Abstract
Abdominal pain is a principal and in many cases, the only observable symptom of chronic pancreatitis. Like all chronic pain conditions, managing abdominal pain in chronic pancreatitis remains an onerous task for health care providers. Different mechanisms have been postulated in trying to better understand the pathogenesis of pain in chronic pancreatitis. This review seeks to take a broad look at the various options that are available to providers in trying to achieve pain relief and a better quality of life for chronic pancreatitis patients.

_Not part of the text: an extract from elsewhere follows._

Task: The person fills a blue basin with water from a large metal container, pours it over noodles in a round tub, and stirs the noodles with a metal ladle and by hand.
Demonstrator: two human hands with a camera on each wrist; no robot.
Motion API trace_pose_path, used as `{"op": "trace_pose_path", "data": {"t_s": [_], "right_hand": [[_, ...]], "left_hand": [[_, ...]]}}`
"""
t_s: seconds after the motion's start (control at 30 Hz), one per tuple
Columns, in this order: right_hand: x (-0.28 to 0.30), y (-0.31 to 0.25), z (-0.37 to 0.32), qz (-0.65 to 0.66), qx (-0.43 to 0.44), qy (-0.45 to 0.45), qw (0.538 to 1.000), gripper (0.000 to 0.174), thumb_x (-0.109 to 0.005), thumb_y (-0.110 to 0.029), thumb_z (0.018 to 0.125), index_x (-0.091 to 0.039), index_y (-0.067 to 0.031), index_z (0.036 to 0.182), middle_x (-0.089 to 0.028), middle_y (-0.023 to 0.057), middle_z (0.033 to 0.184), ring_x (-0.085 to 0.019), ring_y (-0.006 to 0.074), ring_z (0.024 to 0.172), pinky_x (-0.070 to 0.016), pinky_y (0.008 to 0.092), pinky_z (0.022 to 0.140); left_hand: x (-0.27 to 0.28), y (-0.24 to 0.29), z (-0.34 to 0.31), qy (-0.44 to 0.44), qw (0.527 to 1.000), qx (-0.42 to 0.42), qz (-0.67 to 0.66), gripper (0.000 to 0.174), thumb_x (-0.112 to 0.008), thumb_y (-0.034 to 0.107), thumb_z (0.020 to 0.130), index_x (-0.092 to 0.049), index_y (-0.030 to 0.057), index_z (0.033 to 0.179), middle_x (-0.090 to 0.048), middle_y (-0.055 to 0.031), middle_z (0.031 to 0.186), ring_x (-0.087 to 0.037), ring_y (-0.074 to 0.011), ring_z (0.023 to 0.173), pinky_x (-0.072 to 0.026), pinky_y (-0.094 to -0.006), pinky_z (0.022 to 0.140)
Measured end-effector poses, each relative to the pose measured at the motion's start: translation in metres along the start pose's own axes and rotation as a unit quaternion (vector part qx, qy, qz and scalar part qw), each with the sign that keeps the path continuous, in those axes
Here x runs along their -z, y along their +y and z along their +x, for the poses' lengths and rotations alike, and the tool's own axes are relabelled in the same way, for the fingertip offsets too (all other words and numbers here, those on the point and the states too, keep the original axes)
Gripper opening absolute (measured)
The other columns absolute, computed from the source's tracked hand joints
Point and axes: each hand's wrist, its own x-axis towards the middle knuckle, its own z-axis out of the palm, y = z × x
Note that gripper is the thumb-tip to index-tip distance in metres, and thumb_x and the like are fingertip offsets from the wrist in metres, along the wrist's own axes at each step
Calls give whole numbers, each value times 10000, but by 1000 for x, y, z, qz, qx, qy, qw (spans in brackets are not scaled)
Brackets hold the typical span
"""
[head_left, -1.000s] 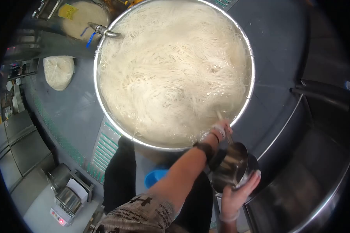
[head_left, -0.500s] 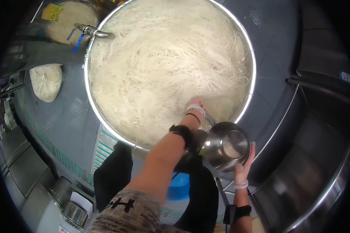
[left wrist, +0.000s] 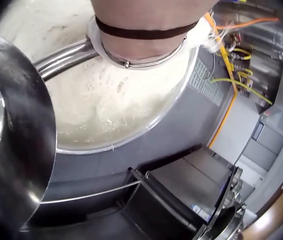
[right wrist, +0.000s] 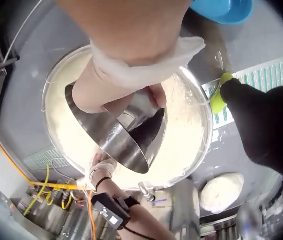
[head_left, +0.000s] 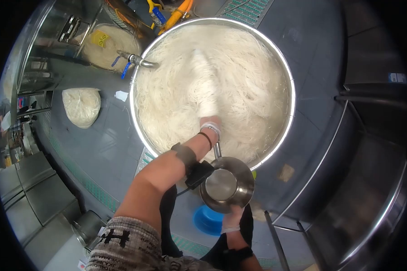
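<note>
A wide steel vat (head_left: 290, 90) is full of white noodles (head_left: 253, 77). My gloved left hand (head_left: 210, 123) is over its near side, and a clump of noodles (head_left: 202, 81) rises from it. A steel handle (head_left: 217, 150) runs from that hand back over a steel bowl (head_left: 221, 185). In the left wrist view the handle (left wrist: 64, 54) disappears under the wrist, next to the bowl (left wrist: 11, 130). My gloved right hand (head_left: 233, 219) holds the bowl from below. In the right wrist view its fingers (right wrist: 116, 85) wrap the bowl's base (right wrist: 124, 137).
A tap (head_left: 135, 61) sticks out at the vat's left rim. A bagged lump of noodles (head_left: 81, 106) lies on the grey floor at left. A blue basin (head_left: 208, 221) sits below the bowl. Steel counters (head_left: 371, 180) stand at right, with hoses (head_left: 178, 13) behind the vat.
My left hand has moved left toward the vat's middle, and a clump of noodles now rises from it. The bowl and right hand have shifted left and nearer to me.
</note>
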Motion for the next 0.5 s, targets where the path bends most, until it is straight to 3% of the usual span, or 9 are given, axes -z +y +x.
{"op": "trace_pose_path", "data": {"t_s": [0.03, 0.1, 0.2, 0.3, 0.33, 0.37, 0.4, 0.47, 0.5], "right_hand": [[1, -2, -7, 2, -1, 0, 1000, 659, -552, -111, 637, -336, -85, 1258, -427, 68, 1172, -405, 198, 1091, -323, 348, 936], [3, -10, -19, -4, 34, 50, 998, 412, -535, -78, 707, -474, 9, 1105, -522, 80, 1070, -499, 215, 994, -385, 361, 882], [4, -40, -36, 91, 3, 62, 994, 378, -531, -69, 700, -502, 10, 1068, -538, 85, 1031, -521, 219, 961, -388, 362, 878], [17, -74, -65, -33, 63, 80, 994, 538, -564, -101, 682, -400, -25, 1189, -482, 85, 1113, -469, 220, 1039, -375, 362, 889], [22, -86, -74, -34, 62, 83, 994, 538, -564, -101, 682, -400, -25, 1189, -482, 85, 1113, -469, 220, 1039, -375, 362, 889], [28, -99, -82, -121, 95, 98, 983, 604, -574, -102, 662, -359, -38, 1223, -456, 84, 1138, -448, 219, 1059, -367, 364, 895], [33, -112, -91, -207, 127, 112, 964, 672, -585, -103, 642, -318, -50, 1257, -429, 82, 1163, -427, 218, 1078, -359, 365, 900], [47, -137, -113, -277, 148, 109, 943, 797, -625, -132, 611, -232, -41, 1298, -359, 106, 1235, -369, 237, 1135, -309, 368, 942], [52, -148, -124, -343, 168, 101, 919, 929, -665, -160, 580, -146, -31, 1339, -288, 129, 1307, -311, 255, 1193, -258, 370, 984]], "left_hand": [[11, 13, 3, 8, 998, -2, 56, 132, -628, 166, 709, -651, 115, 828, -624, -31, 817, -605, -164, 808, -446, -261, 616], [41, 39, 6, -73, 997, 19, 29, 171, -630, 174, 705, -657, 133, 868, -633, -40, 914, -595, -166, 906, -449, -269, 657], [45, 75, 6, -90, 996, 8, 27, 173, -649, 174, 688, -659, 128, 854, -635, -30, 872, -604, -185, 856, -449, -288, 636], [13, 107, -2, -145, 986, -73, -35, 156, -642, 144, 678, -642, 124, 834, -624, -54, 784, -596, -192, 744, -448, -336, 607], [6, 122, -10, -150, 921, 82, -350, 92, -613, 120, 692, -586, 95, 776, -572, -56, 703, -553, -194, 642, -427, -339, 534], [-2, 138, -19, -138, 738, 227, -620, 64, -585, 96, 706, -529, 66, 719, -521, -59, 622, -510, -195, 541, -406, -342, 461], [-12, 155, -28, -109, 461, 345, -810, 108, -556, 71, 720, -472, 38, 662, -469, -62, 540, -467, -197, 439, -385, -345, 388], [-67, 187, -39, -175, 339, 306, -872, 110, -559, 60, 732, -459, 36, 772, -451, -64, 549, -431, -172, 392, -346, -330, 332], [-39, 200, -57, -175, 326, 307, -877, 121, -569, 64, 738, -459, 36, 780, -452, -68, 549, -440, -182, 405, -364, -338, 347]]}}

Keywords: chronic pancreatitis, pain management
Introduction
Abdominal pain is a principal and in many cases, the only observable symptom of chronic pancreatitis. It can range from an intermittent, periodical discomfort, especially in the early stages of the disease course, to a more constant debilitating symptom, which is typical of later stages. Pain could occur with or without other symptoms such as nausea, vomiting, and weight loss. Like all chronic pain conditions, managing abdominal pain in chronic pancreatitis remains an onerous task for health care providers. Different mechanisms have been postulated in trying to better understand the pathogenesis of pain in chronic pancreatitis. Pancreatic hyperstimulation, ischemia, and necrosis are some of the more common mechanisms that have been proffered in trying to understand this condition.1 Oxidative stresses, obstruction of small and large pancreatic ducts leading to ductal hypertension, and necrosis–fibrosis have also been implicated.2–4 Most of these theories indicate long-term alcohol abuse as the central cause/starting point of the disease process.5 Smoking has also been identified as a cause of chronic pancreatitis. Alcohol exerts toxic effects on the intracellular metabolism of pancreatic acinar cells, resulting in pancreatic lipid accumulation, fatty breakdown, cellular necrosis, and fibrosis. Alcohol is also said to increase the lithogenicity of pancreatic fluid, resulting in stone formation. Long-term contact between stones and pancreatic epithelial cells can lead to scarring as well as cause an increase in pancreatic duct pressure by blockage of ducts as mentioned earlier. The pancreatic duct possesses poor compliance, so the presence of stones easily results in ductal and tissue hypertension leading to necrosis manifesting as severe abdominal pain. The pancreas is an organ that is richly innervated. Inflammation and damage to the pancreatic nerve is also implicated as a cause of pain in chronic pancreatitis. Studies have shown that operations that remove the head of the pancreas in chronic pancreatitis patients have led to significant improvement in pain, as the head of the gland happens to be the most innervated region.6,7 It is our belief that a better knowledge of the pathogenesis of pain in this condition will lead to better health outcomes.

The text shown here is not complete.